__INFORMATION PROVIDED__:
======

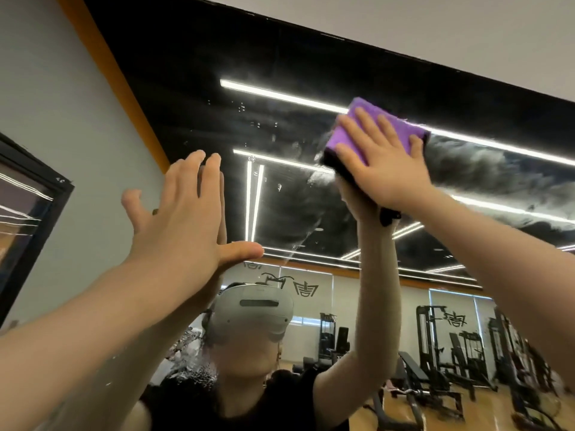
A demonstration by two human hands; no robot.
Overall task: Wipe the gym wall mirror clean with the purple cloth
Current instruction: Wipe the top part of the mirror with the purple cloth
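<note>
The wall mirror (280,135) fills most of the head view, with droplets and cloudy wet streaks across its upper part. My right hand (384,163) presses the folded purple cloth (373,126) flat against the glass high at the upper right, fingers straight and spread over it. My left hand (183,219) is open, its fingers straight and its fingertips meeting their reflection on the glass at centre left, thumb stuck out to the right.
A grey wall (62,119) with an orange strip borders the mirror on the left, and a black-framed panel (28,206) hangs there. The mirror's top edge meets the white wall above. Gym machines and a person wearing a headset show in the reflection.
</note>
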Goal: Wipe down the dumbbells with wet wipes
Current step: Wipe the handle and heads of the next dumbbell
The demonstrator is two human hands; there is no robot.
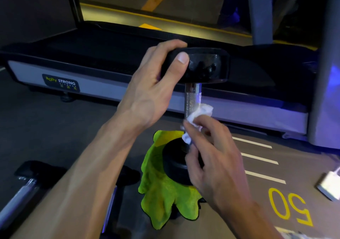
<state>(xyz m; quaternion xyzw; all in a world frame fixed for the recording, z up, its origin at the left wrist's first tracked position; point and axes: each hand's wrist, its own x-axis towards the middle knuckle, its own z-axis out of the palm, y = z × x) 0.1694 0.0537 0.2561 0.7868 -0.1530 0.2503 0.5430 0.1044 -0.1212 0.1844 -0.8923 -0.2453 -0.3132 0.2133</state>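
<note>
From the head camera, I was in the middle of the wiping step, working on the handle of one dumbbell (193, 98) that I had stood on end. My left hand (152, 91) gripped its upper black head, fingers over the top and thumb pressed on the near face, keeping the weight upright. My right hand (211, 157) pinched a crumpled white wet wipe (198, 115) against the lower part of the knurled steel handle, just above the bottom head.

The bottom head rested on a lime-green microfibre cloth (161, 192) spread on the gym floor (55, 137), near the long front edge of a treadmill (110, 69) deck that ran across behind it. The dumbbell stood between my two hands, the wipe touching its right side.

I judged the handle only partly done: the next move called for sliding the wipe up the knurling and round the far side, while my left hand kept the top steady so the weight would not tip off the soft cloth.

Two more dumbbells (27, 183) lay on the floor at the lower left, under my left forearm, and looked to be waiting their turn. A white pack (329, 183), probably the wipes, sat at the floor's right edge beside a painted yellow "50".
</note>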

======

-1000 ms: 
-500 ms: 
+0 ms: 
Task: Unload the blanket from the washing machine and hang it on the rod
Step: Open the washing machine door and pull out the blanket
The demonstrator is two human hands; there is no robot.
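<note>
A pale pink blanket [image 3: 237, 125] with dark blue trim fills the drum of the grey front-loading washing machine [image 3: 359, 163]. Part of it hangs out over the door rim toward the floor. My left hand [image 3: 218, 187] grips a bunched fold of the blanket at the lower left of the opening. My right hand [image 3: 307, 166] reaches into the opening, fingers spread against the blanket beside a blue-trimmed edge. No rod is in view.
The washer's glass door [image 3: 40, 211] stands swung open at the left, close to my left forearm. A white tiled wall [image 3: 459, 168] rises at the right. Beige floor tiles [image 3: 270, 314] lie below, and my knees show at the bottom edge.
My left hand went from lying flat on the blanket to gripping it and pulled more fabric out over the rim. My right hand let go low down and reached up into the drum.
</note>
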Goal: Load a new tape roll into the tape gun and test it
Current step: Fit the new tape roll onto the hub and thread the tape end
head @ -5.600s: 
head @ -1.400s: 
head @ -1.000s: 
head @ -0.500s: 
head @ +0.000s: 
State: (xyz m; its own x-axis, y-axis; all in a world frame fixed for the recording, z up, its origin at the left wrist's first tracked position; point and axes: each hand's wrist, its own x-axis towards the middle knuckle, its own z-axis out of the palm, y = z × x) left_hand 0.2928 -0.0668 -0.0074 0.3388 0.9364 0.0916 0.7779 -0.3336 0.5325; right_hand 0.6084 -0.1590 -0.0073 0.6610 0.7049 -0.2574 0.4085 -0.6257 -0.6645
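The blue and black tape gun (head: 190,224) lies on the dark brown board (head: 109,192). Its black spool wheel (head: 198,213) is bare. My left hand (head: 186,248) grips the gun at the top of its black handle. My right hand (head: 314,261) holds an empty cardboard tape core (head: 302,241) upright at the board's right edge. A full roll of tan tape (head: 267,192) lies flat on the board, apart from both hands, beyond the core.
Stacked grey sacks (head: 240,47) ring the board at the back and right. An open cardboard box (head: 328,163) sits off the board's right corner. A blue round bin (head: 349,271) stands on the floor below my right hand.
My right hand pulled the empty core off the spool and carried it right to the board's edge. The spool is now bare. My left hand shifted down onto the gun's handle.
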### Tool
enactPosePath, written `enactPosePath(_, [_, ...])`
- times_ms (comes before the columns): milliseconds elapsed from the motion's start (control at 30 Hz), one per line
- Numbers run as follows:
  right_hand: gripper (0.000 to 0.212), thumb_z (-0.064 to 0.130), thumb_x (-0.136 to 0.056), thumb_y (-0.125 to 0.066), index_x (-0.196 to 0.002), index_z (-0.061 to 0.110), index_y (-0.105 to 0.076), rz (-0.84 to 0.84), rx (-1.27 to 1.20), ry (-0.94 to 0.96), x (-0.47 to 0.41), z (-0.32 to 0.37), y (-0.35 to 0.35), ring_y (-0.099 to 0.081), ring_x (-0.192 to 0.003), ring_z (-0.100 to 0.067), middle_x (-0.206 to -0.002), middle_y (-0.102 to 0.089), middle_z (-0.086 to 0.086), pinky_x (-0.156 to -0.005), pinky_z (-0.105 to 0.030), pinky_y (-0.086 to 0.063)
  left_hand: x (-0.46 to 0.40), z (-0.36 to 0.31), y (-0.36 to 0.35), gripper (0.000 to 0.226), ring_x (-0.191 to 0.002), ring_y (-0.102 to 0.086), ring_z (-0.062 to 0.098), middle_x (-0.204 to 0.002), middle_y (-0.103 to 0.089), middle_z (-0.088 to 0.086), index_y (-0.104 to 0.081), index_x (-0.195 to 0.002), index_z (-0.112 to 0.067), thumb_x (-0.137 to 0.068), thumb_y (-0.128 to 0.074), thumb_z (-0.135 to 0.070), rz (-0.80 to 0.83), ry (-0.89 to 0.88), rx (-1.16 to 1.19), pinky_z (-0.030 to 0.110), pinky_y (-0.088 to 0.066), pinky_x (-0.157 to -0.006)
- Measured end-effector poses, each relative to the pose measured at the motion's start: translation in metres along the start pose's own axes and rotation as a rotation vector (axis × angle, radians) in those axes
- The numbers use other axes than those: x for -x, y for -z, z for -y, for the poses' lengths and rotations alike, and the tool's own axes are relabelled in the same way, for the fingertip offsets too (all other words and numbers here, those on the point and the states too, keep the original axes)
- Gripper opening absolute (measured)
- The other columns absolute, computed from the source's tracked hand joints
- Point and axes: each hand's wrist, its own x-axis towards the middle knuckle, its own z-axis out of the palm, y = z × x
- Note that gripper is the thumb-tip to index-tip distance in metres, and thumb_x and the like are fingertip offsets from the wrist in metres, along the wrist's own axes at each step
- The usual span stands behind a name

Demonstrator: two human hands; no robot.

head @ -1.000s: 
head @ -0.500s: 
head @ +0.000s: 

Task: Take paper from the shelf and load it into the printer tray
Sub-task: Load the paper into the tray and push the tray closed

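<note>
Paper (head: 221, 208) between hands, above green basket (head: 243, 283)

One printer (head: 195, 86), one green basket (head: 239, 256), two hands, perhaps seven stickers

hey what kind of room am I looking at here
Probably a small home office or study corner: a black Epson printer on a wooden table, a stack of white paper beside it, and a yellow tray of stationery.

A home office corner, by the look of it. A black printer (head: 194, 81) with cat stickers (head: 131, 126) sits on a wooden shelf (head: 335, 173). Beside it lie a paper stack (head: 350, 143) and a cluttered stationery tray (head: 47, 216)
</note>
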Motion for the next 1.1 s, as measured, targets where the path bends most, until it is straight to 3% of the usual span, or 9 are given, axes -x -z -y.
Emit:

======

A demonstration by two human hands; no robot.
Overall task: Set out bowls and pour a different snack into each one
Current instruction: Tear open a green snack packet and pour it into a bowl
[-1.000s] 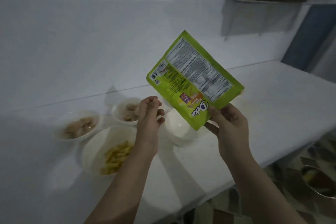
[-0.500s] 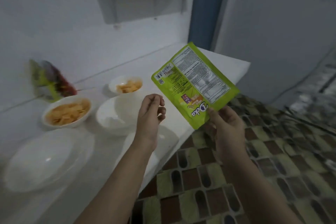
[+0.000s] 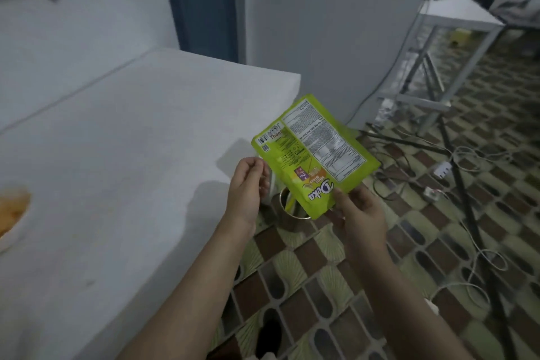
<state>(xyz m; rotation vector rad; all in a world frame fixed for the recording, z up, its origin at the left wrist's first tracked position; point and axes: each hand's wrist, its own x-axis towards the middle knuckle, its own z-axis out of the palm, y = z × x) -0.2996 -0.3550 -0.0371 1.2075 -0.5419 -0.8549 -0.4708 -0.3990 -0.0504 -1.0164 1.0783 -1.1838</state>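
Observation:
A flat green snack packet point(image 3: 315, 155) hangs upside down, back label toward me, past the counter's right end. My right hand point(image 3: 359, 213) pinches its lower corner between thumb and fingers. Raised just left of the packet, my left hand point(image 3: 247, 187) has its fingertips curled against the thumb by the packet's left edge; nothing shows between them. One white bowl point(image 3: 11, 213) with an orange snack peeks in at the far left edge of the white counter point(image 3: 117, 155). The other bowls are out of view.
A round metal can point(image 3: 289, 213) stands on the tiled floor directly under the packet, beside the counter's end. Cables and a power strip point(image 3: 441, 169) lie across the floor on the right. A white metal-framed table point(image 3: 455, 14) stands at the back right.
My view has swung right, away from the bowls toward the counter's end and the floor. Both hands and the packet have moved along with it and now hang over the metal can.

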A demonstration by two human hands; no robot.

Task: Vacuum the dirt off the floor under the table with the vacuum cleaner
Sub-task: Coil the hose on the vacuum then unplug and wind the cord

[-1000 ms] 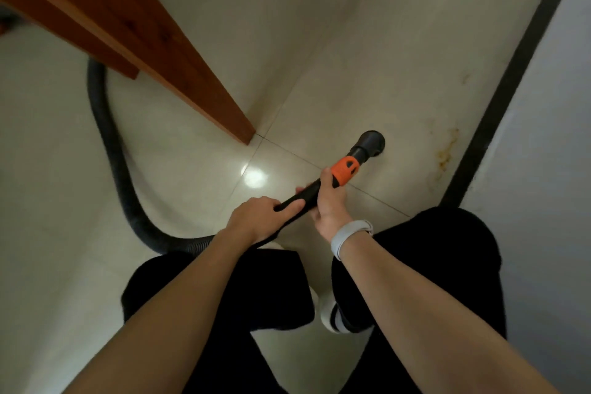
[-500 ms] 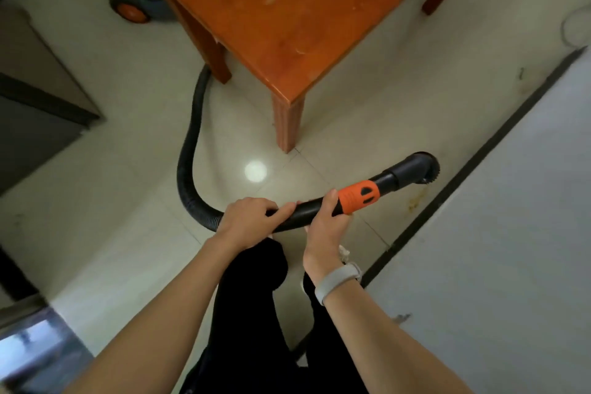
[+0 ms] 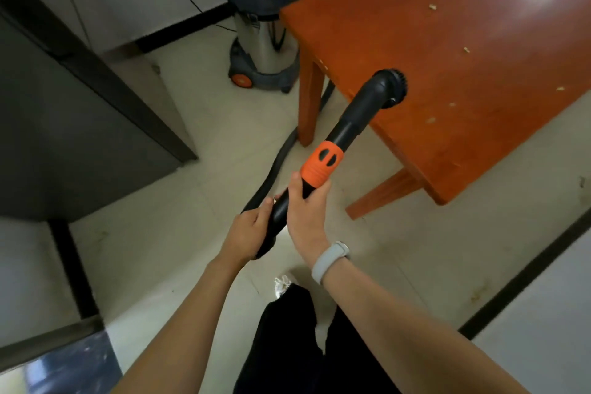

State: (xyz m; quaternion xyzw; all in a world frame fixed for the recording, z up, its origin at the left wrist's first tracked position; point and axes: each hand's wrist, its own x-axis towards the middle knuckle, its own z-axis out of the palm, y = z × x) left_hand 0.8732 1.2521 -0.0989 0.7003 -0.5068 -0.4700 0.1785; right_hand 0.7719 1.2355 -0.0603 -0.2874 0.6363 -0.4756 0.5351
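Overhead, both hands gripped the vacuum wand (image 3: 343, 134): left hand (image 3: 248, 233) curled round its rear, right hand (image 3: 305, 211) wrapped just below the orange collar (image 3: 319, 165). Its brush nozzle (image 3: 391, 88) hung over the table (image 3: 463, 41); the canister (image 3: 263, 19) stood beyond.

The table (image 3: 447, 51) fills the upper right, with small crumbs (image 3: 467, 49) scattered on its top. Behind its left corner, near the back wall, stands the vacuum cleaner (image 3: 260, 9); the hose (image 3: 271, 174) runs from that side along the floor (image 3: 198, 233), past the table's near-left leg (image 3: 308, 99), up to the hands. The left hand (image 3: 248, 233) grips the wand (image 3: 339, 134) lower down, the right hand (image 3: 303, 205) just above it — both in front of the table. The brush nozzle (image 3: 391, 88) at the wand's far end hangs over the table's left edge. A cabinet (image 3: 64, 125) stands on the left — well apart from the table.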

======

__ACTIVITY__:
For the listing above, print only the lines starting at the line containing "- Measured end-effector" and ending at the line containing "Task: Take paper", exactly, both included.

__OUTPUT__:
- Measured end-effector poses, each relative to the pose measured at the motion's start: translation in metres along the start pose's own axes and rotation as a rotation vector (axis × angle, radians) in those axes
- The numbers use other axes than those: x for -x, y for -z, z for -y, for the poses' lengths and rotations alike, and the tool's own axes are relabelled in the same way, for the fingertip offsets too (all other words and numbers here, those on the point and the states too, keep the original axes)
- Gripper opening absolute (measured)
- The other columns absolute, computed from the source's tracked hand joints
- Point and axes: each hand's wrist, its own x-axis towards the middle knuckle, its own z-axis out of the palm, y = z × x
- Note that gripper is the thumb-tip to index-tip distance in metres, and thumb_x and the like are fingertip offsets from the wrist in metres, along the wrist's own axes at each step
- The usual span stands behind a name

Demonstrator: two human hands; no robot.

head @ -1.000s: 
head @ -0.500s: 
head @ +0.000s: 

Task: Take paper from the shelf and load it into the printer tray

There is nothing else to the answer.